Bits

package
v0.0.0-...-1e96df0 Latest Latest
Warning

This package is not in the latest version of its module.

Go to latest
Published: Sep 26, 2021 License: Unlicense Imports: 2 Imported by: 0

Documentation

Overview

A Succinct Trie for Go

By Siong-Ui Te Released to the public domain. translated From:

A Succinct Trie for Javascript

By Steve Hanov Released to the public domain.

This file contains functions for creating a succinctly encoded trie structure from a list of words. The trie is encoded to a succinct bit string using the method of Jacobson (1989). The bitstring is then encoded using BASE-64.

The resulting trie does not have to be decoded to be used. This file also contains functions for looking up a word in the BASE-64 encoded data, in O(mlogn) time, where m is the number of letters in the target word, and n is the number of nodes in the trie.

Objects for encoding:

TrieNode Trie BitWriter

Objects for decoding: BitString FrozenTrieNode FrozenTrie

QUICK USAGE:

Suppose we let data be some output of the demo encoder:

var data = {
   "nodeCount": 37,
   "directory": "BMIg",
   "trie": "v2qqqqqqqpIUn4A5JZyBZ4ggCKh55ZZgBA5ZZd5vIEl1wx8g8A"
};

var frozenTrie = new FrozenTrie( Data.trie, Data.directory, Data.nodeCount);

alert( frozenTrie.lookup( "hello" ) ); // outputs true alert( frozenTrie.lookup( "kwijibo" ) ); // outputs false

Index

Constants

This section is empty.

Variables

View Source
var BASE64 = "ABCDEFGHIJKLMNOPQRSTUVWXYZabcdefghijklmnopqrstuvwxyz0123456789-_"
View Source
var BASE64_CACHE = map[string]uint{
	"A": 0, "B": 1, "C": 2, "D": 3, "E": 4, "F": 5, "G": 6, "H": 7,
	"I": 8, "J": 9, "K": 10, "L": 11, "M": 12, "N": 13, "O": 14,
	"P": 15, "Q": 16, "R": 17, "S": 18, "T": 19, "U": 20, "V": 21,
	"W": 22, "X": 23, "Y": 24, "Z": 25, "a": 26, "b": 27, "c": 28,
	"d": 29, "e": 30, "f": 31, "g": 32, "h": 33, "i": 34, "j": 35,
	"k": 36, "l": 37, "m": 38, "n": 39, "o": 40, "p": 41, "q": 42,
	"r": 43, "s": 44, "t": 45, "u": 46, "v": 47, "w": 48, "x": 49,
	"y": 50, "z": 51, "0": 52, "1": 53, "2": 54, "3": 55, "4": 56,
	"5": 57, "6": 58, "7": 59, "8": 60, "9": 61, "-": 62, "_": 63,
}

*

Returns the decimal value of the given character unit.
View Source
var BitsInByte = [256]uint{}/* 256 elements not displayed */
View Source
var L1 uint = 32 * 32

*

Fixed values for the L1 and L2 table sizes in the Rank Directory
View Source
var L2 uint = 32
View Source
var MaskTop = [7]uint{
	0x3f, 0x1f, 0x0f, 0x07, 0x03, 0x01, 0x00,
}
View Source
var W uint = 6

*

The width of each unit of the encoding, in bits.
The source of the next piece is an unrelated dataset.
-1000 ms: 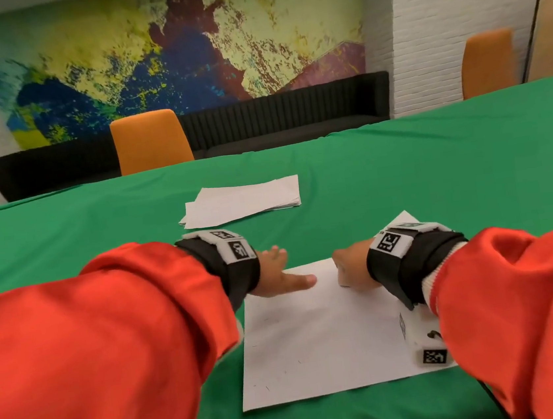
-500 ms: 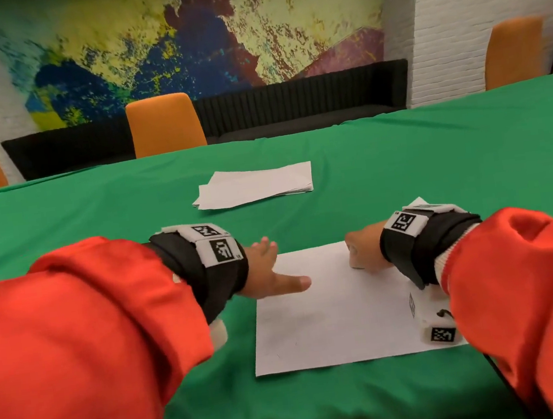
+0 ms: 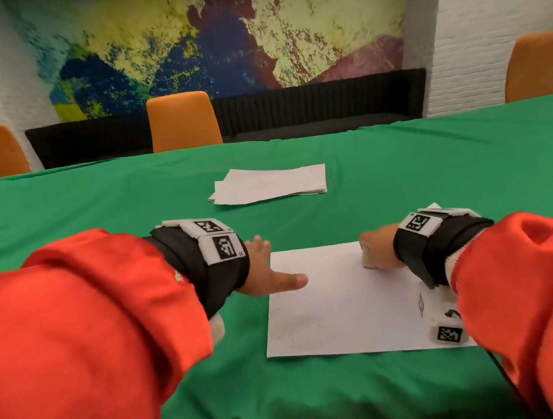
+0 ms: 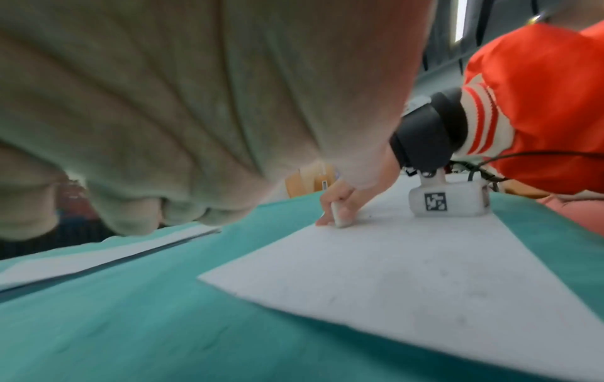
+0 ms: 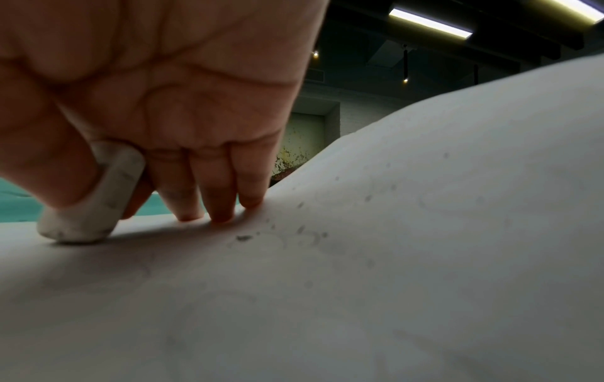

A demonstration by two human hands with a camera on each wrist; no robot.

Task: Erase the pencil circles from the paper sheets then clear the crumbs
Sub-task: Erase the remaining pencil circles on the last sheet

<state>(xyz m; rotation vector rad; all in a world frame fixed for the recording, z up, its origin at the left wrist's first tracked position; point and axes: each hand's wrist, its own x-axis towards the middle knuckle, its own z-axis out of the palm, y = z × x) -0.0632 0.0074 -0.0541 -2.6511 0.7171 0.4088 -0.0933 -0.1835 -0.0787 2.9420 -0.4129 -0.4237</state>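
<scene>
My right hand [image 3: 378, 249] has the eraser [image 5: 94, 196] pinched between thumb and forefinger, its worn end planted on the sheet of paper [image 3: 341, 308] near the far edge. It stands tilted, long axis running up into my grip and leaning right in the right wrist view. My other three fingertips [image 5: 222, 214] are down on the paper just right of it.

The crumbs [image 5: 243, 237] are what I'm watching: grey flecks scattered on the sheet, just to the near side of those fingertips and trailing away to the right. So the work lies nearer to me and rightward from the eraser. I can make out only faint ring traces there, too dim to call clean or not.

My left hand [image 3: 268, 272] lies flat and spread at the sheet's far-left corner, thumb stretched onto the paper, gripping nothing, pinning the page to the green tablecloth [image 3: 401, 167]. Further out, the stack of sheets [image 3: 270, 184] waits, well apart from both hands.
</scene>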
Here we use 6, for base-64
encoding.

Functions

func CHR

func CHR(id uint) string

*

Returns the character unit that represents the given value. If this were
binary data, we would simply return id.

func ORD

func ORD(ch string) uint

Types

type BitString

type BitString struct {
	// contains filtered or unexported fields
}

*

Given a string of data (eg, in BASE-64), the BitString class supports
reading or counting a number of bits from an arbitrary position in the
string.

func (*BitString) Count

func (bs *BitString) Count(p, n uint) uint

*

Counts the number of bits set to 1 starting at position p and
ending at position p + n

func (*BitString) Get

func (bs *BitString) Get(p, n uint) uint

*

Returns a decimal number, consisting of a certain number, n, of bits
starting at a certain position, p.

func (*BitString) GetData

func (bs *BitString) GetData() string

*

Returns the internal string of bytes

func (*BitString) Init

func (bs *BitString) Init(data string)

func (*BitString) Rank

func (bs *BitString) Rank(x uint) uint

*

Returns the number of bits set to 1 up to and including position x.
This is the slow implementation used for testing.

type BitWriter

type BitWriter struct {
	// contains filtered or unexported fields
}

*

The BitWriter will create a stream of bytes, letting you write a certain
number of bits at a time. This is part of the encoder, so it is not
optimized for memory or speed.

func (*BitWriter) GetData

func (bw *BitWriter) GetData() string

*

Get the bitstring represented as a javascript string of bytes

func (*BitWriter) GetDebugString

func (bw *BitWriter) GetDebugString(group uint) string

*

Returns the bits as a human readable binary string for debugging

func (*BitWriter) Write

func (bw *BitWriter) Write(data, numBits uint)

*

Write some data to the bit string. The number of bits must be 32 or
fewer.

type FrozenTrie

type FrozenTrie struct {
	// contains filtered or unexported fields
}

*

The FrozenTrie is used for looking up words in the encoded trie.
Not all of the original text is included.